The profit motive for firms isn’t a new phenomenon. Recall the East India Co., arguably one of the world’s first disaster capitalists, which oppressed Indian and Chinese locals to become leading corporate raiders. But the global reach of today’s companies and their extravagant takings place them in a unique and often unassailable position.
For example, British multinational security firm G4S, the largest of its kind in the world, continues to operate despite suffering innumerable scandals in the last decade. The firm is always willing to exploit a crisis for profit, including by offering protection to Western travelers or by building and staffing detention centers during the current refugee crisis. Its underpaid employees in South Sudan and South Africa are prone to abuse or accidents because the company simply won’t spend enough on training. Last year on Manus Island in Papua New Guinea, an Iranian asylum seeker, Reza Barati, was murdered while in the supposed care of the company and the Australian government. Nobody has yet been brought to justice.

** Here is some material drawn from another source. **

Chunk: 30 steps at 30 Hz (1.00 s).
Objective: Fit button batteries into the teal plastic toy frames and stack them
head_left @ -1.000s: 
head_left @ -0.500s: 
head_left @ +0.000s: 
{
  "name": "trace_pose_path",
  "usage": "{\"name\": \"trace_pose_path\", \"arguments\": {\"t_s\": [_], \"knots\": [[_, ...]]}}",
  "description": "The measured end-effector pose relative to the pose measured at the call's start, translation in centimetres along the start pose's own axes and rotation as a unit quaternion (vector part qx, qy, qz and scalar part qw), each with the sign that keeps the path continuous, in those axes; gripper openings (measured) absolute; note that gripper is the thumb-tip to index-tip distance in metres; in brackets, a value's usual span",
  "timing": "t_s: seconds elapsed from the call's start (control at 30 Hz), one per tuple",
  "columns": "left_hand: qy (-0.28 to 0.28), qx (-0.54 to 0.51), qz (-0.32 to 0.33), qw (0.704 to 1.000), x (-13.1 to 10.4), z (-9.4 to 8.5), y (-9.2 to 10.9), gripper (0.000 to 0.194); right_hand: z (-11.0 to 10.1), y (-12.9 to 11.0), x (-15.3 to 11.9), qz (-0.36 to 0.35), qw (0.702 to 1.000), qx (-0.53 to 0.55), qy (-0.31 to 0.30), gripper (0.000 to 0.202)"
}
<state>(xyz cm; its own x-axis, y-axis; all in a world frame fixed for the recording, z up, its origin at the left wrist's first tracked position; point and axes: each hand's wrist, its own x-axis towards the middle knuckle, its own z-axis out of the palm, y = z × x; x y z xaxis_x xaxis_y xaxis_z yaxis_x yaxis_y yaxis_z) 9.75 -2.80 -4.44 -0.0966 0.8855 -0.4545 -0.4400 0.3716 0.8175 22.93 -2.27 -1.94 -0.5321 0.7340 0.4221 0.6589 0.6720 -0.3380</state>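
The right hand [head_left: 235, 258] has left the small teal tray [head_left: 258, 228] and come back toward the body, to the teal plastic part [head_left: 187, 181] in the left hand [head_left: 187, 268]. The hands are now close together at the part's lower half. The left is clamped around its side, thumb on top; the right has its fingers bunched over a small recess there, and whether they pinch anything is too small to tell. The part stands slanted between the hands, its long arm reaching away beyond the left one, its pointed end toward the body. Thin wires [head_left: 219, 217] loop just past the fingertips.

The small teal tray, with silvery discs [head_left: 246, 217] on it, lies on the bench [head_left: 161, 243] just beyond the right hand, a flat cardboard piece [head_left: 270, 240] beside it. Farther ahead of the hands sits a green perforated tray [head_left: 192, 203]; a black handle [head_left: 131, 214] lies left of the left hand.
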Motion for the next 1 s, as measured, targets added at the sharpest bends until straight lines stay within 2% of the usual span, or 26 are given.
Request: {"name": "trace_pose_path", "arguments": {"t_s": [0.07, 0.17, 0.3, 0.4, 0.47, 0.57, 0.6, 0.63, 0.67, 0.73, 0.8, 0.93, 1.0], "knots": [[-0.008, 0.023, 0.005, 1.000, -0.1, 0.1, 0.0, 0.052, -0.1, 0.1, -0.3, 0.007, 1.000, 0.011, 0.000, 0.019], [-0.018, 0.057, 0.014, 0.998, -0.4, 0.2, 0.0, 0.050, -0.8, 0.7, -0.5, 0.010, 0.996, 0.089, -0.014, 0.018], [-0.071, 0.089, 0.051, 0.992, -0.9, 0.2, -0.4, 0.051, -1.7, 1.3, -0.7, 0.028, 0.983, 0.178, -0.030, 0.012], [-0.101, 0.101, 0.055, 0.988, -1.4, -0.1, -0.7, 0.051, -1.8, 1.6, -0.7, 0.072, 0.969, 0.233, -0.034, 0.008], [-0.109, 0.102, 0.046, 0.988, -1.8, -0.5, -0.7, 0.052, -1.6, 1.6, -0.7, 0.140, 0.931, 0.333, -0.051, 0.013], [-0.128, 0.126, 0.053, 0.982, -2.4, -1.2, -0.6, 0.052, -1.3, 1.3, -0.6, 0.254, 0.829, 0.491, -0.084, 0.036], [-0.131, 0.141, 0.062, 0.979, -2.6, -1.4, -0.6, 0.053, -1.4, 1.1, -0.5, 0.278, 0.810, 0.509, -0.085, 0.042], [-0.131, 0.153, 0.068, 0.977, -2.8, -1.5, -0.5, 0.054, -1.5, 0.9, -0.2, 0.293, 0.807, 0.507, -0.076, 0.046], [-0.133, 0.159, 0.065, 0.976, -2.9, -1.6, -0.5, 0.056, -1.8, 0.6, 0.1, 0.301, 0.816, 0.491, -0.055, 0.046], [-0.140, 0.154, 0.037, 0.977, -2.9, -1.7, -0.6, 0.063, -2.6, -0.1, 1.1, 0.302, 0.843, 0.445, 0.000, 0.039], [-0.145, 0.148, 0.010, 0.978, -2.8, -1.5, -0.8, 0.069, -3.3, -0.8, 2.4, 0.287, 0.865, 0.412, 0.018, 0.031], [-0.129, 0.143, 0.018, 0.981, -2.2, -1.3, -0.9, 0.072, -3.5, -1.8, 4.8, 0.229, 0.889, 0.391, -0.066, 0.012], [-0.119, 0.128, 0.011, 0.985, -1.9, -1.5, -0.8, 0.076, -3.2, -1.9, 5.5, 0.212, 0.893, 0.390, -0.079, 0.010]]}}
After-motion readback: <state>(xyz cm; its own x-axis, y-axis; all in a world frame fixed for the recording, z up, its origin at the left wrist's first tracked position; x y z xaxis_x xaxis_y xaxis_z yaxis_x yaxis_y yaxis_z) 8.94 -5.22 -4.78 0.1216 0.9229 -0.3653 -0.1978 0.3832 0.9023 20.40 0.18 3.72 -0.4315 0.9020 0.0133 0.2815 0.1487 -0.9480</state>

In Greece, years of harsh austerity have left the country economically broken. The collapsed health care system is keeping citizens sick and unable to access vital medicines. Instead of relieving this pain, the European Union has advocated mass privatization, including of water and airports, which will enrich the outsourcers but do nothing to help the Greek people. The governing party Syriza has struggled to fulfill its anti-austerity election commitments, and the far-right, neo-Nazi party Golden Dawn continues to draw support.
Disaster capitalism’s logic is clear as long as the system, according to Rolling Stone’s Matt Taibbi, is “rigged.” This logic is on clear display in the U.S. as well. Since the global economic meltdown in 2008, financial firms such as Bank of America received tens of billions of dollars of government money to save them from collapse while committing vast fraud in the process. Virtually nobody was punished. Former U.S. Attorney General Eric Holder, legally obligated to hold these companies to account, didn’t just squib his responsibility, he even returned to corporate law firm Covington & Burling after leaving office earlier this year to work again with corporations on its client list that he failed to prosecute when in office.
While the financial elite plays with each other’s toys, the American population has rarely been so reliant on state handouts. More than 1 in 5 children need food stamps. The middle class often struggles to pay rent, students are burdened with debt, and Americans, according to studies, have little hope for the future.
To defeat the current stasis requires challenging business as usual. Imagine a political system in which doing business with such outlaw outfits was either banned outright or reduced to a tiny trickle. Corporations such as Chemonics and Dyncorp, with dubious records both in the West and in developing nations, should not receive further governmental contracts unless they implement drastic internal changes to ensure accountability. That would be a massive first step in reducing the ability of disaster capitalists to get what they want from the political system.